Very long-term response to antiandrogen withdrawal in metastatic prostate cancer


Confirming just how strange prostate cancer can actually be sometimes, here is a very unusual case history associated with antiandrogen withdrawal from a group of Japanese researchers.

Sano et al. had been treating a 72-year-old man with metastatic prostate cancer by using complete androgen blockade with an LHRH agonist and bicalutamide (Casodex). The patient had also received external beam radiotherapy (at 70 Gy) to the prostate for local control of the primary tumor. Prior to his initial treatment in 2004, the patient had had a PSA of nearly 600 ng/ml and clear evidence of metastasis to his hip and femoral head. Initially, post-treatment, the man’s PSA level was well controlled (effectively undetectable) for 4 years.

After 4 years, the patient’s PSA started to rise again (to 0.34 ng/ml in early 2009), suggesting the first step in initiation of castration-resistant prostate cancer and, as is usual under such circumstances, his physicians stopped the bicalutamide in order to initiate antiandrogen withdrawal. The patient’s PSA level went back down again to an undetectable level (0.00 ng/ml), but, rather than starting to rise again after a few months, which is what normally happens, this patient’s PSA has continued to be undetectable for the past 6 years.
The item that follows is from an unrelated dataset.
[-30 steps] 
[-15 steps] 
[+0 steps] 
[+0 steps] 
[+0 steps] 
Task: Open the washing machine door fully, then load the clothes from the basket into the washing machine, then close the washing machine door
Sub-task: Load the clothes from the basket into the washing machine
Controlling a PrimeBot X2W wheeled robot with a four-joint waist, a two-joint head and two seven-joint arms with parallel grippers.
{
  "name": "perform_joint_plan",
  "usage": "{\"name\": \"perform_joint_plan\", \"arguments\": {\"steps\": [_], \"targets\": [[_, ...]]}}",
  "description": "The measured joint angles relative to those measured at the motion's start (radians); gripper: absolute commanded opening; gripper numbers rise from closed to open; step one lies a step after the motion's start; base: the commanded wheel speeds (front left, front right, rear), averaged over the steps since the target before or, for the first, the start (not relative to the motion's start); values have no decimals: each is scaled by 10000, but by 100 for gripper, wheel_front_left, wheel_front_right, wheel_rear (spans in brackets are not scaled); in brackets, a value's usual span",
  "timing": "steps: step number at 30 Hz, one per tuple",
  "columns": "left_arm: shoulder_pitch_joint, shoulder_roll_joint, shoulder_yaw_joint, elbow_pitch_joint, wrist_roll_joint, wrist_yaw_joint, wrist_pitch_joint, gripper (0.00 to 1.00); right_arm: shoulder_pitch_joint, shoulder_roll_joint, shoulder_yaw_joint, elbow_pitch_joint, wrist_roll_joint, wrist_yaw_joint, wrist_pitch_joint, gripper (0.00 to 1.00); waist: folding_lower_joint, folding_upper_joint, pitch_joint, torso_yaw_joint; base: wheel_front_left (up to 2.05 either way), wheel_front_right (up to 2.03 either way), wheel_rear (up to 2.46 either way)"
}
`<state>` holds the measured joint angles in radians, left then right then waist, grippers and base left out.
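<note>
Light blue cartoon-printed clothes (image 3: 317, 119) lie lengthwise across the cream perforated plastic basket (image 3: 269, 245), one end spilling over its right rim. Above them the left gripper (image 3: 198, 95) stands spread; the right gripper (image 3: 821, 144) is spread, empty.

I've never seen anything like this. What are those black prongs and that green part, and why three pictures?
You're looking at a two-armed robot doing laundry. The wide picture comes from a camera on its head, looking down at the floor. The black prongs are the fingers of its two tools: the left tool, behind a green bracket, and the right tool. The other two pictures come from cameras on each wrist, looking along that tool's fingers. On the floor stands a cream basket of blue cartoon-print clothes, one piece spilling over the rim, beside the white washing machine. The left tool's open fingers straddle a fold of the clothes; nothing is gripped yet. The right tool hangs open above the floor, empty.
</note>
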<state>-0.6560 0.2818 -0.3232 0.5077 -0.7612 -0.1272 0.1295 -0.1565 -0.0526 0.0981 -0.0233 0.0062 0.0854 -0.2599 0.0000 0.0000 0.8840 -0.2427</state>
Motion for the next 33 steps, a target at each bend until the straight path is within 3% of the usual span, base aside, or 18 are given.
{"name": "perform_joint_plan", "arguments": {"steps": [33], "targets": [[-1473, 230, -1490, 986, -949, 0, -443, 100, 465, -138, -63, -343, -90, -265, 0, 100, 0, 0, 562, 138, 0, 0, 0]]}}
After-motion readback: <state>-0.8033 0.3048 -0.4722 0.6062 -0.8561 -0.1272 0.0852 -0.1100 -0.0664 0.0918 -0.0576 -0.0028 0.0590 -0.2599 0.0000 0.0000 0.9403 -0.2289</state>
There has also been no evidence of bone or other soft tissue metastases on bone or CT scans since the initiation of complete androgen blockade.

This is certainly the longest response to antiandrogen withdrawal that your sitemaster has ever heard of in the past 25+ years. However, as Sano et al. point out, it confirms that, for men who have been being treated with combined androgen blockade, the potential of antiandrogen withdrawal could always be a significant opportunity when the patient’s PSA starts to rise again.

Quite why this particular patient should have responded so well to antiandrogen withdrawal raises interesting questions for the prostate cancer research community. As indicated above, the impact of antiandrogen withdrawal in men on combined androgen blockade was recognized back in the early 1990s, but when it has a positive effect, that effect has usually been limited to something like 6 months.

The full text of the paper does not tell us, but we are currently assuming that the patient has remained on LHRH agonist therapy since the antiandrogen withdrawal. One wonders what might happen if the LHRH agonist was stopped in a case like this.

4 Responses

  1. If I can play doctor here, I would like to know how low the patient’s T and DHT levels were while he had been on Lupron. If they were very very low, then adding the bicalutamide would arguably not make much difference in its intended effect of blocking the androgen receptors. In fact, as you well know, the bicalutamide has the effect of increasing T. Perhaps the increase in T caused by the bicalutamide while the patient was on CAB also allowed more androgen to enter the cell (perhaps because the bicalutamide was not very effective in blocking the androgen receptor for this patient, at least after 4 years on the drug). When the bicalutamide was withdrawn, T dropped, causing PSA to fall. And the Lupron has been very effective for this patient. I suppose it all depends, as you have said many times, upon the individual patient’s response to the Lupron and bicalutamide.. OK, Sitemaster, now please set me straight! : – )

  2. Richard:

    (1) Since the patient’s serum T and serum DHT lavels aren’t given in the full text of the paper, I can’t help you with that question.

    (2) If your hypothesis was correct, then surely by now — after 25+ years — we would have come across a lot more patients who had had this sort of outcome after antiandrogen withdrawal? Yes? No?

    (3) If I knew how to “set you [and everyone else] straight” on this issue I think I’d be in line for a follow-up to Dr. Huggins Nobel Prize by now! (But I don’t think I’m even in the same Universe, let alone the same ballpark).

    (4) I suspect that this all has something to do with this particular patient’s immuno-endocrine response to the androgen deprivation therapy … and we know that can vary wildly from patient to patient.

  3. Sitemaster: I’m not sure we can draw any conclusions from this case study since this patient is clearly an “exceptional responder” to ADT in every way. How often do we hear of someone with an initial PSA of 600 with bone mets whose PSA becomes undetectable on ADT alone? He seems fortunate to have a variety of PCa that is nearly 100% responsive to ADT — extremely rare and possibly unheard of until now.

  4. Dear Len:

    Actually it used to be very common for men diagnosed with this type of PSA level to respond extremely well to hormone therapy … but until the late 1980s we had no test to demonstrate this. I don’t think it is that unusual to see this level of response to combined ADT. However, the number of men in America who get diagnosed with a PSA level this high is now very small compared to what it was in the late 1980s and early 1990s.